● EXERCISE DETAILS
Your reply should hold every record exactly as given, with no pictures in it.

● WORKING DATA
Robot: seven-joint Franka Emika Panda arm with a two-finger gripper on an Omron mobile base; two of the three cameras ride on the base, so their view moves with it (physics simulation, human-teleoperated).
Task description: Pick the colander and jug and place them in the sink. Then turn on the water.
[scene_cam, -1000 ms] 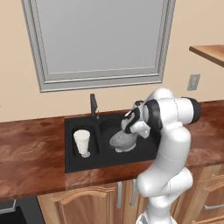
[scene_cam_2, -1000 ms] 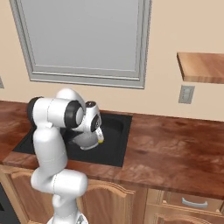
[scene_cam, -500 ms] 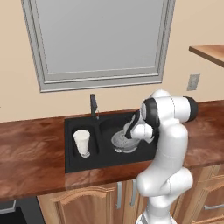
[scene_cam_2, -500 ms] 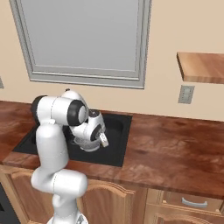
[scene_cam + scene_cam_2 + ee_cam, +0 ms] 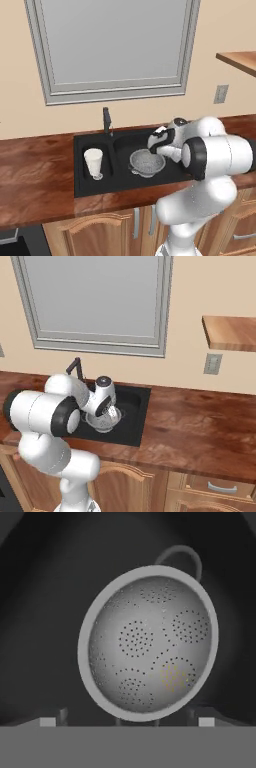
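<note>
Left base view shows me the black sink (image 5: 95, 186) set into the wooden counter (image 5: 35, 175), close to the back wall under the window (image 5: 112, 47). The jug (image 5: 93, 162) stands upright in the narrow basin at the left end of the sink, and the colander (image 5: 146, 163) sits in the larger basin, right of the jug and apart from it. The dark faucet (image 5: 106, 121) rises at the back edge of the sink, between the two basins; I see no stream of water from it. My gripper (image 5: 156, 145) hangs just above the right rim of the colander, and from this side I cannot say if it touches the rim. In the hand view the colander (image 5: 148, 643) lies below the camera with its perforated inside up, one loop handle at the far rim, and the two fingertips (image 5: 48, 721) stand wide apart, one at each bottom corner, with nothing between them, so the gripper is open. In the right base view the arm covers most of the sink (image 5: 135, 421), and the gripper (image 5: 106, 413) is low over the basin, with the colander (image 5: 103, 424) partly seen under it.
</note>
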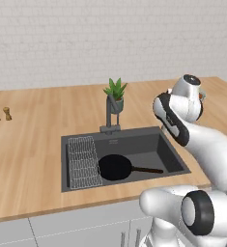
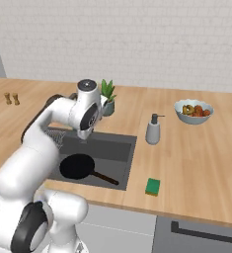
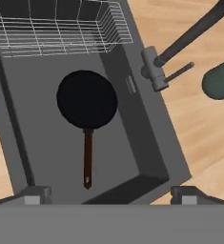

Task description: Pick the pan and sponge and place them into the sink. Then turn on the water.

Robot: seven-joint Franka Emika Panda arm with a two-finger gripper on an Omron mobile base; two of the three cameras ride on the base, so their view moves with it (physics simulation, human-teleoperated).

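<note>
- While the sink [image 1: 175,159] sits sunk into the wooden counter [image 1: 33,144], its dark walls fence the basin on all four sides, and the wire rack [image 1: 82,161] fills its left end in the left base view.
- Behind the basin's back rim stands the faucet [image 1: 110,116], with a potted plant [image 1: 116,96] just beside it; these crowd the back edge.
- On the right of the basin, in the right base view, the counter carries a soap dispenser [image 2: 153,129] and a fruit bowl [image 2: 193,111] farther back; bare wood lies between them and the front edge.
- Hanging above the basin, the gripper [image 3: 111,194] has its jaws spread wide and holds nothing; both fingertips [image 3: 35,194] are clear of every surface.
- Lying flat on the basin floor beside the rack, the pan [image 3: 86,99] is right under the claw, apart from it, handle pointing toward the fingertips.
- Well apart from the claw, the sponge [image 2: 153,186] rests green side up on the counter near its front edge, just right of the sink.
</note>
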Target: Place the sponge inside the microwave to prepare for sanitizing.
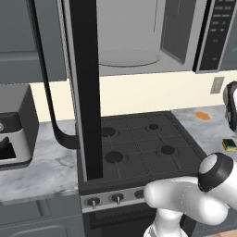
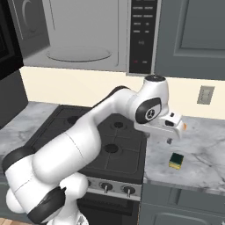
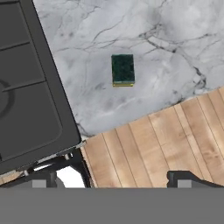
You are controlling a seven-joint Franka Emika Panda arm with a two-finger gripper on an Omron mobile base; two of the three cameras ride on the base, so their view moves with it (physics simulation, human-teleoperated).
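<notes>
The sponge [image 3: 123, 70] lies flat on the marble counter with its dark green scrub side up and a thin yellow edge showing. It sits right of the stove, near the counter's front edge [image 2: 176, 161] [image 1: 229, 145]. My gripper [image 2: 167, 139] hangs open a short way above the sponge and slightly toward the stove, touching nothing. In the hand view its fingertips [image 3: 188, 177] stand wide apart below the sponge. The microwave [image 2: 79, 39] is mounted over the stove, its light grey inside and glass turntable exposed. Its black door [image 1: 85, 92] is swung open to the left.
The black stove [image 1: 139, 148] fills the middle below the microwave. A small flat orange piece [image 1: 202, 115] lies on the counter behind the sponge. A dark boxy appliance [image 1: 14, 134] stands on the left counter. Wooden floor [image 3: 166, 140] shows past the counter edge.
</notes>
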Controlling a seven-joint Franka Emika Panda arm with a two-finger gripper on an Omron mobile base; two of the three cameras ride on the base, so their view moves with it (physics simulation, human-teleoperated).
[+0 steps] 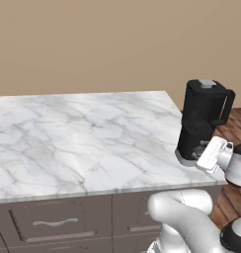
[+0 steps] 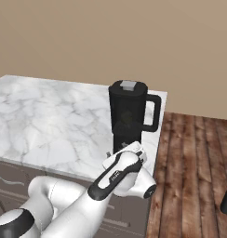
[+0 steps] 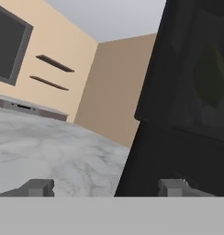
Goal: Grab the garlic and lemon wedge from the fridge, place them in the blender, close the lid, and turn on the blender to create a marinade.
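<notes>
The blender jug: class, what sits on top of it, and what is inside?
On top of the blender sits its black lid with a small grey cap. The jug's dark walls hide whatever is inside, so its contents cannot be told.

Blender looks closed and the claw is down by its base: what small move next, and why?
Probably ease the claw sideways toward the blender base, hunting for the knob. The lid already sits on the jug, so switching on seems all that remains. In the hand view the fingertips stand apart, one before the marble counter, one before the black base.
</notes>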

● ANSWER TO THIS TASK
Robot: seven-joint Franka Emika Panda arm with a two-finger gripper on an Omron mobile base; two of the three cameras ride on the base, so their view moves with it (physics simulation, human-teleoperated).
Task description: Pick the colander and jug and place them in the sink. Then turn on the water.
[scene_cam, -1000 ms] 
[scene_cam_2, -1000 ms] 
[scene_cam, -500 ms] 
[scene_cam_2, -500 ms] 
[scene_cam + scene_cam_2 + ee_cam, +0 ms] 
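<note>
Left base view shows me the black sink (image 5: 95, 186) set into the wooden counter (image 5: 35, 175), close to the back wall under the window (image 5: 112, 47). The jug (image 5: 93, 162) stands upright in the narrow basin at the left end of the sink, and the colander (image 5: 146, 163) sits in the larger basin, right of the jug and apart from it. The dark faucet (image 5: 106, 121) rises at the back edge of the sink, between the two basins; I see no stream of water from it. My gripper (image 5: 156, 145) hangs just above the right rim of the colander, and from this side I cannot say if it touches the rim. In the hand view the colander (image 5: 148, 643) lies below the camera with its perforated inside up, one loop handle at the far rim, and the two fingertips (image 5: 48, 721) stand wide apart, one at each bottom corner, with nothing between them, so the gripper is open. In the right base view the arm covers most of the sink (image 5: 135, 421), and the gripper (image 5: 106, 413) is low over the basin, with the colander (image 5: 103, 424) partly seen under it.
</note>
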
Task description: Pick the pan and sponge and place them into the sink. Then turn on the water.

Robot: seven-joint Franka Emika Panda arm with a two-finger gripper on an Omron mobile base; two of the three cameras ride on the base, so their view moves with it (physics simulation, human-teleoperated).

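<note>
- While the sink [image 1: 175,159] sits sunk into the wooden counter [image 1: 33,144], its dark walls fence the basin on all four sides, and the wire rack [image 1: 82,161] fills its left end in the left base view.
- Behind the basin's back rim stands the faucet [image 1: 110,116], with a potted plant [image 1: 116,96] just beside it; these crowd the back edge.
- On the right of the basin, in the right base view, the counter carries a soap dispenser [image 2: 153,129] and a fruit bowl [image 2: 193,111] farther back; bare wood lies between them and the front edge.
- Hanging above the basin, the gripper [image 3: 111,194] has its jaws spread wide and holds nothing; both fingertips [image 3: 35,194] are clear of every surface.
- Lying flat on the basin floor beside the rack, the pan [image 3: 86,99] is right under the claw, apart from it, handle pointing toward the fingertips.
- Well apart from the claw, the sponge [image 2: 153,186] rests green side up on the counter near its front edge, just right of the sink.
</note>
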Target: Place the sponge inside the microwave to prepare for sanitizing.
You are controlling a seven-joint Franka Emika Panda arm with a two-finger gripper on an Omron mobile base; two of the three cameras ride on the base, so their view moves with it (physics simulation, human-teleoperated).
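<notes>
The sponge [image 3: 123, 70] lies flat on the marble counter with its dark green scrub side up and a thin yellow edge showing. It sits right of the stove, near the counter's front edge [image 2: 176, 161] [image 1: 229, 145]. My gripper [image 2: 167, 139] hangs open a short way above the sponge and slightly toward the stove, touching nothing. In the hand view its fingertips [image 3: 188, 177] stand wide apart below the sponge. The microwave [image 2: 79, 39] is mounted over the stove, its light grey inside and glass turntable exposed. Its black door [image 1: 85, 92] is swung open to the left.
The black stove [image 1: 139, 148] fills the middle below the microwave. A small flat orange piece [image 1: 202, 115] lies on the counter behind the sponge. A dark boxy appliance [image 1: 14, 134] stands on the left counter. Wooden floor [image 3: 166, 140] shows past the counter edge.
</notes>
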Controlling a seven-joint Franka Emika Panda arm with a two-finger gripper on an Omron mobile base; two of the three cameras ride on the base, so their view moves with it (physics simulation, human-teleoperated).
[+0 steps] 
[+0 steps] 
[+0 steps] 
Goal: Grab the garlic and lemon wedge from the fridge, place them in the blender, close the lid, and turn on the blender to create a marinade.
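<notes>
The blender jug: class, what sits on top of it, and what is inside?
On top of the blender sits its black lid with a small grey cap. The jug's dark walls hide whatever is inside, so its contents cannot be told.

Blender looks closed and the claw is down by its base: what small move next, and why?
Probably ease the claw sideways toward the blender base, hunting for the knob. The lid already sits on the jug, so switching on seems all that remains. In the hand view the fingertips stand apart, one before the marble counter, one before the black base.
</notes>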

For this exercise, the work is now complete.